=== Work to be completed ===
Each line below should be reproduced without any alteration.

= = = = = = =

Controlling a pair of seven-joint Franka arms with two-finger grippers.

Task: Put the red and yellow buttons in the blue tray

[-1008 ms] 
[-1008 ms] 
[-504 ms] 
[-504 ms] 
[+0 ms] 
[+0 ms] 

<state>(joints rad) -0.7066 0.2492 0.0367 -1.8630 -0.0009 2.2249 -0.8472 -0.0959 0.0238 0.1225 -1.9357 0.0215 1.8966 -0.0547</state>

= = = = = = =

=== Result ===
Controlling a pair of seven-joint Franka arms with two-finger grippers.

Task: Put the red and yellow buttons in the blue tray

[-1008 ms] 
[-1008 ms] 
[-504 ms] 
[-504 ms] 
[+0 ms] 
[+0 ms] 

<state>(joints rad) -0.7066 0.2492 0.0367 -1.8630 -0.0009 2.2249 -0.8472 -0.0959 0.0238 0.1225 -1.9357 0.0215 1.8966 -0.0547</state>

As written, the answer is complete.